▸ Exercise requirements: Give back exactly the lines of the material below that start at the line containing "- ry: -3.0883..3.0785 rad" and end at the line containing "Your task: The", and no others.

·····

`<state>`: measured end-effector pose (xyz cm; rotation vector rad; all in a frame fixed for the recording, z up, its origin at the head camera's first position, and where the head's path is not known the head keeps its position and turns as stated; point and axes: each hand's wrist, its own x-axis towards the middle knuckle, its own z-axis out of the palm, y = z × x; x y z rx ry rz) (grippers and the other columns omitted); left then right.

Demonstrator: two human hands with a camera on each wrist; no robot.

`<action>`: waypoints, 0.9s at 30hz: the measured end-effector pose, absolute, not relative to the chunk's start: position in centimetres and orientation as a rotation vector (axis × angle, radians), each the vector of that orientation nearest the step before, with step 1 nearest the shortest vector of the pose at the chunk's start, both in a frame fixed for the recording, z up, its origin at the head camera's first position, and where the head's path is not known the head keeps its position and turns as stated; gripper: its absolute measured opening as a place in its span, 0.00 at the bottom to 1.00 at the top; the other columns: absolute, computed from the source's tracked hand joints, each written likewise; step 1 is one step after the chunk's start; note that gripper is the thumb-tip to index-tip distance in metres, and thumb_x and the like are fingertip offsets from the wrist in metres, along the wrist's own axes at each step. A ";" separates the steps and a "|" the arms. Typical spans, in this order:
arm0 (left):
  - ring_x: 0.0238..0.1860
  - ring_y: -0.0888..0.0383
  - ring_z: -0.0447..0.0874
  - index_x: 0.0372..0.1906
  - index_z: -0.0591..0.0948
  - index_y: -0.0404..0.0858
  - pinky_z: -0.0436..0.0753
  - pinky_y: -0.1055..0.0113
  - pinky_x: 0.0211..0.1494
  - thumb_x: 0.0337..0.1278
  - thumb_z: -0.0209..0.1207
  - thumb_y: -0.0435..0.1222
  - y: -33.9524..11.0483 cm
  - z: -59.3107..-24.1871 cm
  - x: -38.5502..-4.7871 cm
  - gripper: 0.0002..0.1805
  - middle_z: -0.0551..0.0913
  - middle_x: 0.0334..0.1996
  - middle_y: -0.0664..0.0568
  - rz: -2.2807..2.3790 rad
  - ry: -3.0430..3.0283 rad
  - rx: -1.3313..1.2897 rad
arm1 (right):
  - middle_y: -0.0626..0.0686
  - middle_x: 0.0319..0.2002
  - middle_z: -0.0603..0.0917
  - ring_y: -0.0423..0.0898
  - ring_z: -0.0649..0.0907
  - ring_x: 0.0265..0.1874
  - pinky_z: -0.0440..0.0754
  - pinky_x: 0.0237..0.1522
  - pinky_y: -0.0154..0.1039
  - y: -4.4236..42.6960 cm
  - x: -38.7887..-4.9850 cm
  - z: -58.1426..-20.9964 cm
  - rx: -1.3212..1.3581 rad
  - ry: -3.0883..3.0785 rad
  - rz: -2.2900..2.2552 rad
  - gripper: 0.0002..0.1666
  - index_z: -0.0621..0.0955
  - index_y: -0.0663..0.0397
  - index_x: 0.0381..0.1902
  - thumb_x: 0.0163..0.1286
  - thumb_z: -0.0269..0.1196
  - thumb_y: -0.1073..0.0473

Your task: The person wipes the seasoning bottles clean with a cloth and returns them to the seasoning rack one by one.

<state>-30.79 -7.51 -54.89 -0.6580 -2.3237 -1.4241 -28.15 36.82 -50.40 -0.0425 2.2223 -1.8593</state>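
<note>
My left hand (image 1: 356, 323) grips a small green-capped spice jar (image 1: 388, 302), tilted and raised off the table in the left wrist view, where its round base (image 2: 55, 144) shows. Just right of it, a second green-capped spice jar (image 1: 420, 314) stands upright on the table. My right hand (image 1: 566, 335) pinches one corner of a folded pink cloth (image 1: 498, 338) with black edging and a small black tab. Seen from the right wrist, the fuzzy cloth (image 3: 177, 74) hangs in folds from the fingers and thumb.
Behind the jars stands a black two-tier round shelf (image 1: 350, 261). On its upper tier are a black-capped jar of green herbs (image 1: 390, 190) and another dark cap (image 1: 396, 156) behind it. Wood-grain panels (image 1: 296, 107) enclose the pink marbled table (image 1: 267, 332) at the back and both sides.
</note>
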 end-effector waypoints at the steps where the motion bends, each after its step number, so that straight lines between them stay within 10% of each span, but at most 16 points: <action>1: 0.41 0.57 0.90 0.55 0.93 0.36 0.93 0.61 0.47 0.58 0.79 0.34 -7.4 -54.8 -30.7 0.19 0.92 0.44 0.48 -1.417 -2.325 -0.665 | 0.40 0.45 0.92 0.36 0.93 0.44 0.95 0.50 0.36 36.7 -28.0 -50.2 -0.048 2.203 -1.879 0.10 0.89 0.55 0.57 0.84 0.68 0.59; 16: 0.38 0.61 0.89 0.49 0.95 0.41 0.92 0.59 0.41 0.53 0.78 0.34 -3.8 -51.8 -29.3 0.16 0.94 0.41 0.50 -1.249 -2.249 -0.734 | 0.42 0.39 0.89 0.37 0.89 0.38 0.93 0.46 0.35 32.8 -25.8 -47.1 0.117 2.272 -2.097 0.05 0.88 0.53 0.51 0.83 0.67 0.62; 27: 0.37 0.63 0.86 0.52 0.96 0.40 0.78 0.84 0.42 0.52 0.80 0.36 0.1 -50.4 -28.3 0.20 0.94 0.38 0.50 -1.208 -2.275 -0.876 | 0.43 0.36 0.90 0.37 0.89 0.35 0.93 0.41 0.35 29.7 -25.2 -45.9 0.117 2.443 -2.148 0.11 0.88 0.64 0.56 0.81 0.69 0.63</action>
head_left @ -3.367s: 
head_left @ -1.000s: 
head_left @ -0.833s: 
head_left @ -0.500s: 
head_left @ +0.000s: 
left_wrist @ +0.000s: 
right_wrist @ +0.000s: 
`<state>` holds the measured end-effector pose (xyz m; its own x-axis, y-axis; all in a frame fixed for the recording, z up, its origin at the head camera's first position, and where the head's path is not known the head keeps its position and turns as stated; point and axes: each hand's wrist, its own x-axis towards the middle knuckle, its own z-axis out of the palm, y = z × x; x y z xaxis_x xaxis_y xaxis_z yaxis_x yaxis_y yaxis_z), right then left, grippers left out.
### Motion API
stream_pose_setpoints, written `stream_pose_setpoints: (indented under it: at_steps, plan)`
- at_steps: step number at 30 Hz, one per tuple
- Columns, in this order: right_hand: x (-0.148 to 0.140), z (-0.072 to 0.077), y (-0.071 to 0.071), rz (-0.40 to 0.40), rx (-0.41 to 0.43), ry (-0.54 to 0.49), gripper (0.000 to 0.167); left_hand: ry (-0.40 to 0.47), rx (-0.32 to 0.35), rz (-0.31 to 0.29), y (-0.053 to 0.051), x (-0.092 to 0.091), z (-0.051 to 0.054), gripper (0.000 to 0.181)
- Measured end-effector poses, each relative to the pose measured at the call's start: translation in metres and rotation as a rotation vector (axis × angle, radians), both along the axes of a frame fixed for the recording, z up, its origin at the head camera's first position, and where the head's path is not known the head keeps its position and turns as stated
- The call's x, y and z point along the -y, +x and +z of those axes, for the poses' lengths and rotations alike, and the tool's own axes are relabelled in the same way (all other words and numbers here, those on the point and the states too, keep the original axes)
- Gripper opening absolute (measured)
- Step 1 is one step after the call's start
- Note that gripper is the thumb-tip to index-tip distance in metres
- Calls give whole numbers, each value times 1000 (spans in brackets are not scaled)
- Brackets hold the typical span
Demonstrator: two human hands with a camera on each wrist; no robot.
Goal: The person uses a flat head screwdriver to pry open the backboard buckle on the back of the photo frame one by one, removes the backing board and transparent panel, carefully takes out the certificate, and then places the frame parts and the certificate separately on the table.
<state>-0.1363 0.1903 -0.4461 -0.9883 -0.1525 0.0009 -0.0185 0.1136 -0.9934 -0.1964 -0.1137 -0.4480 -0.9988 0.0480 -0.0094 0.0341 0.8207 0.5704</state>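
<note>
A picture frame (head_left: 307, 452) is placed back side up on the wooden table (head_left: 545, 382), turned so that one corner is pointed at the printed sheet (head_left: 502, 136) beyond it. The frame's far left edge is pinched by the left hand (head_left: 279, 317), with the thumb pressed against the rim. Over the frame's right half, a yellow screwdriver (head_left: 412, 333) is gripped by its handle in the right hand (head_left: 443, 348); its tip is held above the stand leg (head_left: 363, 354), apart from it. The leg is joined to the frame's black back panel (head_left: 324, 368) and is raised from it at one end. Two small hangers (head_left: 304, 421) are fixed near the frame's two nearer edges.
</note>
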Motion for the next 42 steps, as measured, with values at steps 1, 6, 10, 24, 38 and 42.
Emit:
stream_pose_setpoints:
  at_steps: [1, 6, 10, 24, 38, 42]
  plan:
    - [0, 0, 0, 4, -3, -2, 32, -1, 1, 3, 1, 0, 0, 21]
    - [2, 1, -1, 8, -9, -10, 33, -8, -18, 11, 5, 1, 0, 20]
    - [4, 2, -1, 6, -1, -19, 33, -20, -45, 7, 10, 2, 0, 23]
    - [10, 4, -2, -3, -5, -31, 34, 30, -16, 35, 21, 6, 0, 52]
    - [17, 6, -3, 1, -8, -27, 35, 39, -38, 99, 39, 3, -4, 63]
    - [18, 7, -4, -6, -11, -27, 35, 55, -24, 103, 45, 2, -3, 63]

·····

▸ Answer to this task:
  - ry: -3.0883..3.0785 rad
  - rz: -2.2900..2.2552 rad
  - gripper: 0.0002..0.1666
  - index_z: -0.0621..0.0955
  - index_y: -0.0663..0.0397
  - index_x: 0.0381..0.1902
  - thumb_x: 0.0163..0.1286
  - thumb_z: -0.0269..0.1196
  - thumb_y: -0.1073..0.0473

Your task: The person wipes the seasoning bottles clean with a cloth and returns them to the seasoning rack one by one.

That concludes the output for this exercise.